The strike adds to a growing catalogue of civilian infrastructure targeted since February 28. Iran has documented damage to educational institutions, transportation networks, power generation facilities, and now a century-old medical research center. Each strike strengthens Tehran’s legal argument that the campaign is not limited to military objectives.

Complicity or Coercion?

The Gulf states face an uncomfortable question. These nations did not initiate the war with Iran. Most of them – particularly Qatar and the UAE – had spent years carefully cultivating diplomatic relationships with Tehran precisely to avoid being drawn into a conflict of this nature. Saudi Arabia and Iran restored diplomatic relations in 2023 under Chinese mediation, a breakthrough that was supposed to mark a new chapter in Gulf security.

That chapter appears to have been overwritten. When the US launched its campaign, the Gulf states were faced with the reality that American bases on their soil would be used regardless of their preferences. Refusing to cooperate with Washington carried its own risks – the withdrawal of the security umbrella that has defined Gulf foreign policy for decades.

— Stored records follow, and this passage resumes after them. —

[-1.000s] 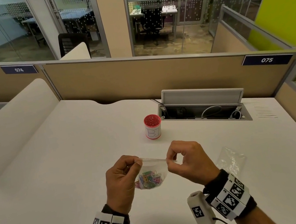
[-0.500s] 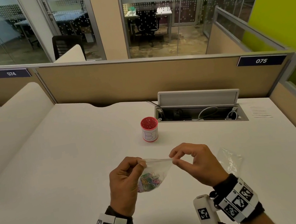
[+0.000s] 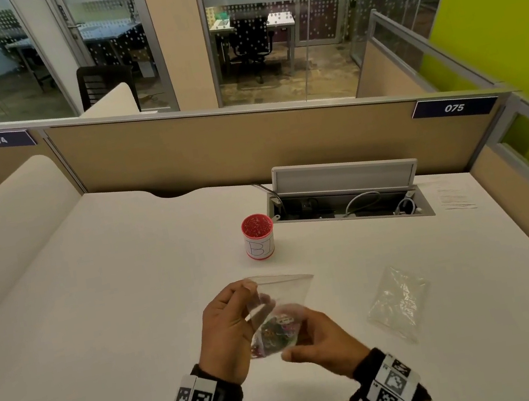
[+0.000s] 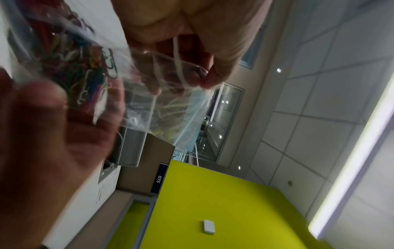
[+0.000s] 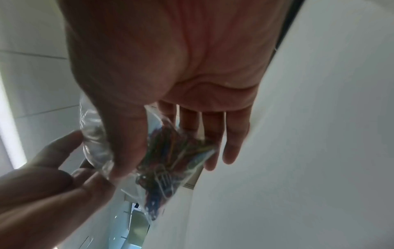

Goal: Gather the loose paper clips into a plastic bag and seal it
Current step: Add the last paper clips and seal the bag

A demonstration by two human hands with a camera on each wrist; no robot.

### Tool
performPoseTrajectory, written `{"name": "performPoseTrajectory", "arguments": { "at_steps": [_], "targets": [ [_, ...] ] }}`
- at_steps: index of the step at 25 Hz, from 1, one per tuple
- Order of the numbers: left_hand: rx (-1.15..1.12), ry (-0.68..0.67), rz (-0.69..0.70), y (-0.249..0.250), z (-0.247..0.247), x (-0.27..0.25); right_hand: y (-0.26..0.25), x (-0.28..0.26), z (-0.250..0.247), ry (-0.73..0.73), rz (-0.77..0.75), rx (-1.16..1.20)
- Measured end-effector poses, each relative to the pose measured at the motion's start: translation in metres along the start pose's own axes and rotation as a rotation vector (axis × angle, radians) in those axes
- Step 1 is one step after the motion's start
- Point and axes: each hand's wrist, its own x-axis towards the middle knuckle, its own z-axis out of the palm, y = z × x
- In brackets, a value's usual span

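Note:
A small clear plastic bag [image 3: 288,292] hangs above the white desk [image 3: 98,296], and a bundle of coloured paper clips [image 3: 275,333] fills its lower part. My left hand [image 3: 251,287] pinches the bag's top left corner at the zip strip [image 4: 178,67]. My right hand [image 3: 293,334] holds the bag's lower part, with the thumb [image 5: 125,148] in front and the fingers [image 5: 232,143] behind the paper clips [image 5: 162,161]. In the left wrist view the paper clips [image 4: 81,67] lie between both hands. Blur hides whether the zip strip is closed.
A red cup [image 3: 259,241] with a white label stands beyond the hands. A second, empty clear bag [image 3: 398,300] lies flat on the desk to the right. An open cable hatch [image 3: 346,201] sits at the back, below the beige partition [image 3: 247,144].
My right hand has let go of the bag's top right corner and dropped to grip the lower part with the clips. The left hand still pinches the top left corner.

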Motion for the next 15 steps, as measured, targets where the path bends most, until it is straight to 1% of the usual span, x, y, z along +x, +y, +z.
{"name": "performPoseTrajectory", "arguments": {
  "at_steps": [2, 4, 5, 6, 8, 10, 12, 15],
  "targets": [
    [-0.028, 0.049, -0.068, -0.009, -0.006, 0.010, 0.012, 0.003, 0.006, 0.103, 0.032, 0.083],
    [0.036, 0.106, -0.141, -0.021, -0.019, 0.023, 0.018, 0.004, 0.006, 0.192, 0.086, 0.108],
    [0.093, 0.120, -0.201, -0.028, -0.026, 0.029, 0.020, 0.005, 0.005, 0.223, 0.117, 0.123],
    [0.157, 0.120, -0.278, -0.036, -0.034, 0.033, 0.023, 0.007, 0.004, 0.246, 0.147, 0.137],
    [0.256, 0.074, -0.451, -0.053, -0.045, 0.037, 0.028, 0.011, 0.001, 0.281, 0.200, 0.130],
    [0.316, 0.033, -0.563, -0.068, -0.053, 0.038, 0.034, 0.019, -0.002, 0.280, 0.243, 0.104],
    [0.361, 0.049, -0.582, -0.080, -0.060, 0.044, 0.043, 0.030, -0.005, 0.273, 0.292, 0.079],
    [0.422, 0.122, -0.550, -0.090, -0.067, 0.055, 0.057, 0.048, -0.009, 0.297, 0.359, 0.033]
  ]
}}
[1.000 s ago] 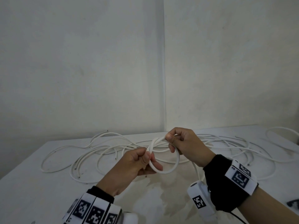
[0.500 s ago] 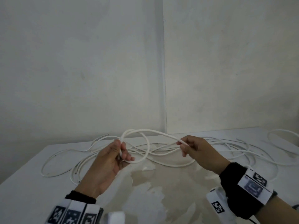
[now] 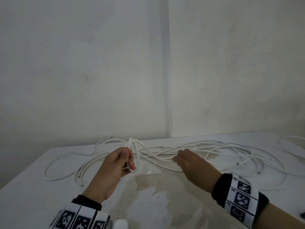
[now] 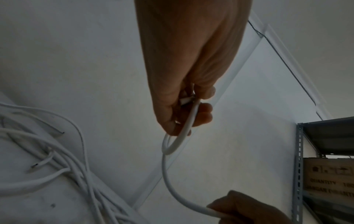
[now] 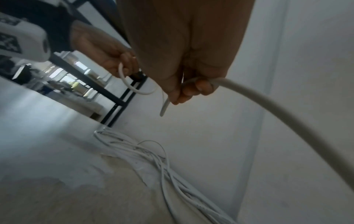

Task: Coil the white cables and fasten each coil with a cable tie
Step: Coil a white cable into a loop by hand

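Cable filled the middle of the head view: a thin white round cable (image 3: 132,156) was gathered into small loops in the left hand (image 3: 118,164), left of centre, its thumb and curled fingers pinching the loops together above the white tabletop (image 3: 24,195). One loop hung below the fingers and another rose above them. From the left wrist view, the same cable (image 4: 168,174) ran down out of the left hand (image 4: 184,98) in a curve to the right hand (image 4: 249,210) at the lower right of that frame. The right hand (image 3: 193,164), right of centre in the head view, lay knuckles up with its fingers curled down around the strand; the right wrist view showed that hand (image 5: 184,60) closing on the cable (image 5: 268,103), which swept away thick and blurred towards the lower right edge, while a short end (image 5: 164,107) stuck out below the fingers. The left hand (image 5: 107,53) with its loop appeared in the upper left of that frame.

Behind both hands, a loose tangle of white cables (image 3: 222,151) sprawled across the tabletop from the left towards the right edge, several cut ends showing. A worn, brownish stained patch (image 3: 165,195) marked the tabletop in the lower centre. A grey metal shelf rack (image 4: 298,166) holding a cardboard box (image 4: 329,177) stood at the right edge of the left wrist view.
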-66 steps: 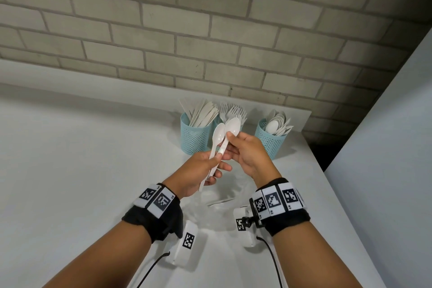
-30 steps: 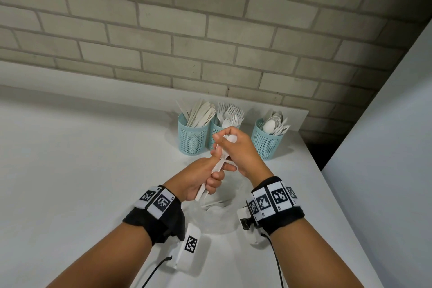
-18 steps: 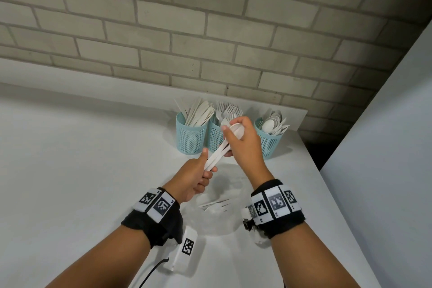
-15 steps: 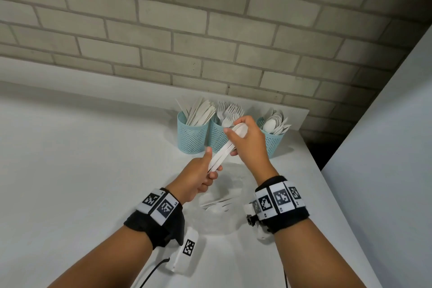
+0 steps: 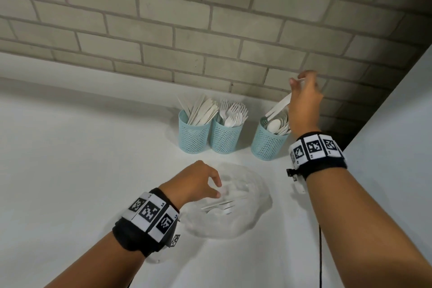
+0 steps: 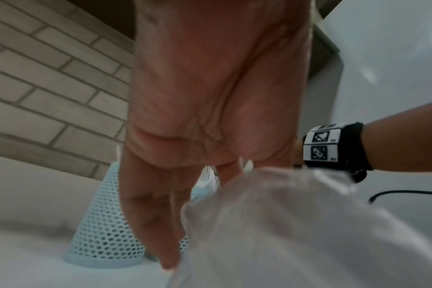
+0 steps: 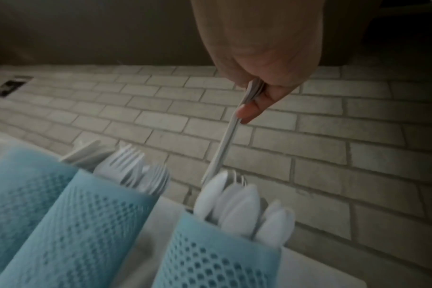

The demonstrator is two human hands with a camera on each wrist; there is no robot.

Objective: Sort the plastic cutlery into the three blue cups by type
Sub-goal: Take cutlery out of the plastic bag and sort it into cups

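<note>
Your right hand [image 5: 304, 100] pinches a stack of white plastic spoons [image 7: 228, 134] by the bowl end, handles pointing down into the right pale-blue mesh cup [image 5: 267, 145], which already holds spoons. Your left hand [image 5: 195, 183] hangs with loosely curled fingers over the crumpled clear plastic bag [image 5: 247, 220], holding nothing; a few white utensils [image 5: 222, 204] lie in the bag. Left mesh cup [image 5: 192, 138] holds knives, middle mesh cup [image 5: 224, 139] forks, all on the white counter [image 5: 81, 170].

Head view downward, wrist views near cups [image 5: 223, 137]
</note>
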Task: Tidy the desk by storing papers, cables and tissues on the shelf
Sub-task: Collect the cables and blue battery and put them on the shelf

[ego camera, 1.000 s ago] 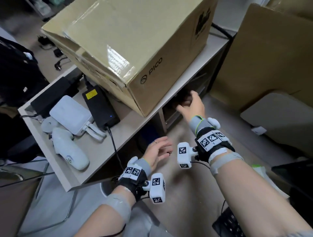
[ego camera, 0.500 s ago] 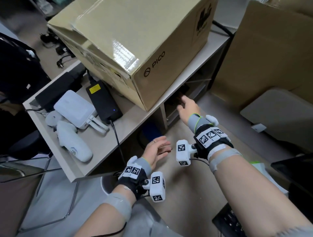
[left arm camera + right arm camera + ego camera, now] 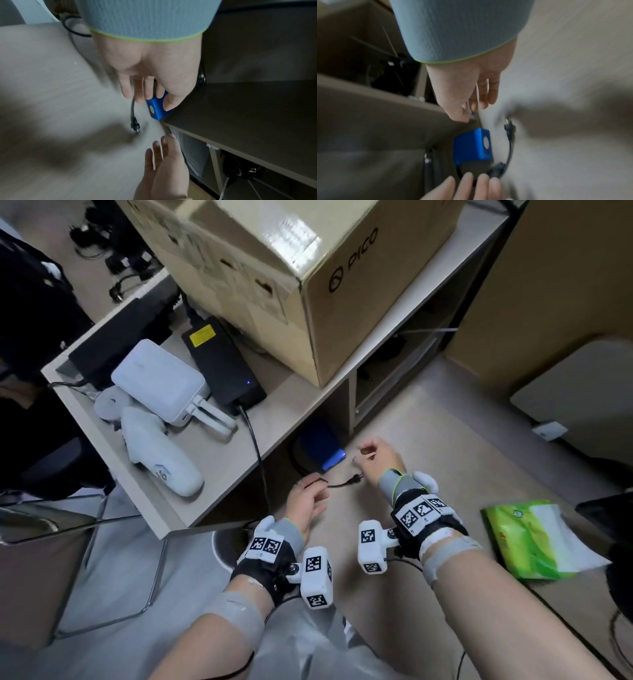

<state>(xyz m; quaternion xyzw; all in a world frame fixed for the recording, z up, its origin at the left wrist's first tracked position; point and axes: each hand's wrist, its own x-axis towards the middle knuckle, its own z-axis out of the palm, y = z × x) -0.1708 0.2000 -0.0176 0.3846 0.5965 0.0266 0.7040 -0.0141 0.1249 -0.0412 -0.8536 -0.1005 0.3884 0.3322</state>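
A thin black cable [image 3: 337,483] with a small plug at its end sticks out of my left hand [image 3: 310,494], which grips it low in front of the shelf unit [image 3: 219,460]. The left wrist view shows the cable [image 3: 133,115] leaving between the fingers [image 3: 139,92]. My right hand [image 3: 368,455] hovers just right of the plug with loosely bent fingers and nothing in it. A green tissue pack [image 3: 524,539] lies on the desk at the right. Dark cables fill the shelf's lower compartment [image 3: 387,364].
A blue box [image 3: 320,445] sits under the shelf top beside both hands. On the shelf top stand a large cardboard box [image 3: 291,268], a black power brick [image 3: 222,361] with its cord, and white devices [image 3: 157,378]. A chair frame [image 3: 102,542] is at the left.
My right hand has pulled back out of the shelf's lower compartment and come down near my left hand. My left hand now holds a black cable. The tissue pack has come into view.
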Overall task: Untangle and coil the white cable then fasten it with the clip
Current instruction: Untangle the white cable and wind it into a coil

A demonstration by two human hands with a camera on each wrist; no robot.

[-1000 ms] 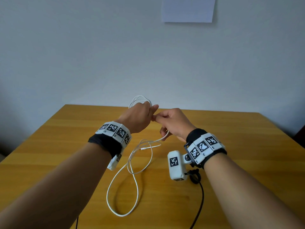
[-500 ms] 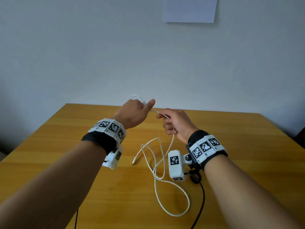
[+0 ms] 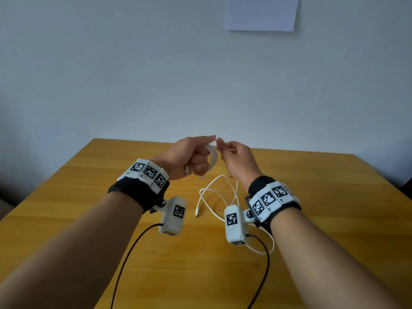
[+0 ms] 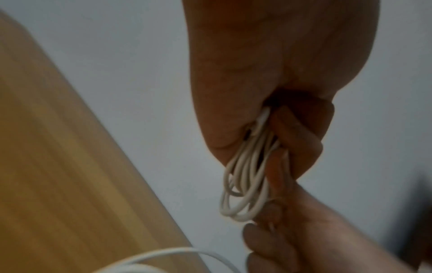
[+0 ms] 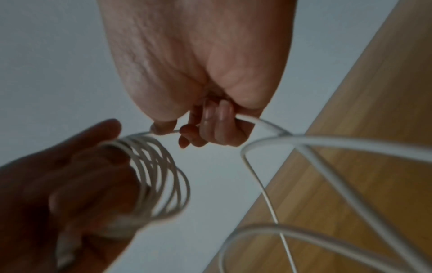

But Iran’s legal argument does not account for coercion. Under international law, the question of complicity turns on whether a state facilitated an unlawful act. If the strikes on Iranian civilian objects are found to violate international humanitarian law, then the states that provided the launch platforms may bear a share of legal responsibility – whether they enthusiastically supported the campaign or merely failed to prevent their territory from being used.

A Precedent in the Making

Whatever one thinks of Iran’s demand, its significance should not be understated. If the principle that Iravani articulates gains traction – that hosting a military base creates liability for the operations conducted from it – the implications extend far beyond the Gulf. Every nation that hosts a US military installation, from Germany to Japan to Djibouti, would need to reckon with the possibility that their territory could be used to launch strikes they did not authorize, against targets they did not choose, and that they could be held financially responsible for the consequences.

That is a question worth watching – not because Iran is likely to collect reparations anytime soon, but because the legal framework it is constructing may outlast the war that produced it.